Gogo of the Nation
OURSISTER newspaper, The Sunday Independent, published a simple but effective cartoon yesterday, paying tribute to one of the greats of a generation of anti-apartheid Struggle icons, Albertina Sisulu.
A sketch of MaSisulu’s face superimposed on the South African flag was accompanied by the pithy message “A nation is orphaned”.
President Jacob Zuma’s decision to accord this Struggle matriarch an official category 1 funeral is a fitting one – for she was more than just an ANC icon, she was a woman who put humanity first.
As many tributes have made clear since news of her death broke on Thursday night, aged 92, MaSisulu was indeed a different breed of activist.
There was no arrogance or sense of entitlement because of her surname associated with Struggle royalty that she bore.
Indeed she lived the Struggle, one of service and sacrifice, and was a powerful activist in her own right, suffering deeply because of the courage of her convictions.
Banned, imprisoned and hounded by the security police, she continued her political activism, at the same time fulfilling her role as a mother – raising her own children and those of others – while holding a full-time job as a nurse.

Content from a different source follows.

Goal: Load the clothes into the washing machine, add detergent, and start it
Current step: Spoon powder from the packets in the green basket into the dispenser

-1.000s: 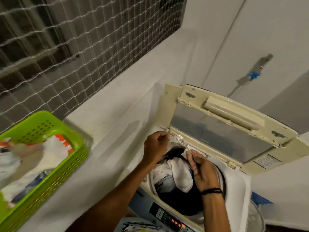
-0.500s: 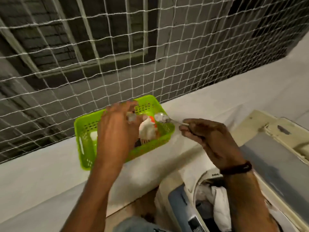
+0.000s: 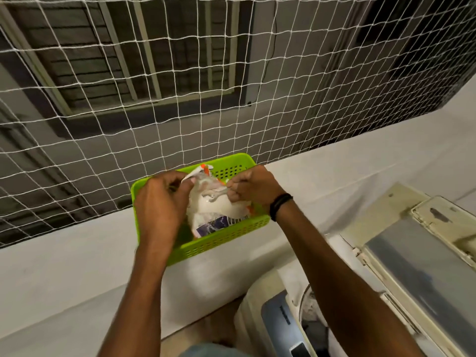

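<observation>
A white detergent bag (image 3: 217,212) with orange and blue print stands in a green plastic basket (image 3: 221,244) on the white ledge. My left hand (image 3: 159,202) pinches the bag's top flap at its left side. At the bag's mouth, my right hand (image 3: 252,186) grips the handle of a small clear spoon (image 3: 215,198) that dips into the bag. The washing machine (image 3: 273,320) is at the lower right, its lid (image 3: 417,264) raised. Some clothes show dimly in the drum (image 3: 313,323).
A white rope net (image 3: 180,104) closes off the opening right behind the basket, with a barred window beyond it. The white ledge (image 3: 64,274) runs left and right of the basket. The machine's control panel (image 3: 296,349) is at the bottom edge.
My view swung from the drum left to the basket. Both hands left the machine's rim; the left took the bag's flap and the right brought the spoon into the bag.
</observation>
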The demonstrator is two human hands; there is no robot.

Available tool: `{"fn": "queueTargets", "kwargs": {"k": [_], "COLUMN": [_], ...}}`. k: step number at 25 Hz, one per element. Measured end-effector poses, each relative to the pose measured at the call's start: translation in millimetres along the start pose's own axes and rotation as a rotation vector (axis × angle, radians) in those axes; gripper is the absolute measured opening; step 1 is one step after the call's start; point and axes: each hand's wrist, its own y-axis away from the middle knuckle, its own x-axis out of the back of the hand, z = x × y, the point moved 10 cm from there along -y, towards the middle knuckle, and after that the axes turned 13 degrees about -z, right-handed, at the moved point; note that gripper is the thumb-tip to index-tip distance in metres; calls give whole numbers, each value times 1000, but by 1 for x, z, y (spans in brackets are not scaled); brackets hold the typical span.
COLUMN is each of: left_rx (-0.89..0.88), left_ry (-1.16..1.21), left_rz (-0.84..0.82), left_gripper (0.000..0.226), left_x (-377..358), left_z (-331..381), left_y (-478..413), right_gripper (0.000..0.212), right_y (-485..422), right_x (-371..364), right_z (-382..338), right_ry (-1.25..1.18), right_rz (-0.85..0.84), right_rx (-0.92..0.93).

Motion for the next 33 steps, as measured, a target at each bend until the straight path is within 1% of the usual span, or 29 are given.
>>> {"fn": "queueTargets", "kwargs": {"k": [2,5,7,9,10,12,14,16,18,19,22,25,27,30,33], "left_rx": [-12,-32,-53,-73,-78,-69,-57,-54,-51,-57,-66,-71,-86,-114,-183], "left_ry": [47,99,118,125,129,153,162,149,151,152,139,164,196,250,303], "left_rz": [4,2,-2,-2,0,-2,-13,-23,-27,-27,-26,-1,22,25,7], "left_gripper": [18,18,17,16,16,17,19,22,25,27,28,27,27,23,8], "left_x": [0,0,-1,-1,-1,-2,-3,-5,-6,-6,-7,-5,-3,-8,-22], "left_z": [1,1,4,8,10,9,7,7,8,10,17,26,35,48,70], "left_y": [0,1,1,2,2,1,0,-1,0,1,5,10,15,19,24], "right_gripper": [16,13,9,10,14,6,4,6,20,24,14,18,16,19,21], "right_y": [-2,3,4,4,4,8,13,21,30,35,58,76,84,99,120], "right_x": [-12,-22,-30,-35,-34,-27,-15,-7,4,11,24,27,32,40,52], "right_z": [-2,-4,-5,-6,-5,-2,4,5,13,18,28,41,53,67,86], "right_ry": [-91,-402,-466,-467,-471,-482,-497,-540,-590,-617,-717,-791,-808,-841,-876], "right_rz": [-73,-120,-168,-207,-191,-133,-52,-48,-27,3,39,27,58,99,151], "right_rx": [-24,-20,-20,-24,-39,-54,-35,28,50,44,41,41,40,49,47]}}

MaSisulu was instrumental in forming the nonracial United Democratic Front and later became one of our first democratically elected MPs, before retiring in 1999.
Her legacy is one that unfortunately appears to be lost on some in the ANC today, including its youth league, who have been quick to forget and to defile the history of the Struggle against apartheid in this country. But there is also hope, as we see in some of her descendants who bear the Sisulu name.
As City Press highlighted yesterday, there are those like MaSisulu’s grandson Shaka who have started an organisation (www.cheesekids.org.za) “aimed at teaching a new generation of young and privileged people to give back by using their labour, skills, time and resources”.
It is a fitting tribute to Albertina Nontsikelelo Sisulu and all she stood for. May she rest in peace.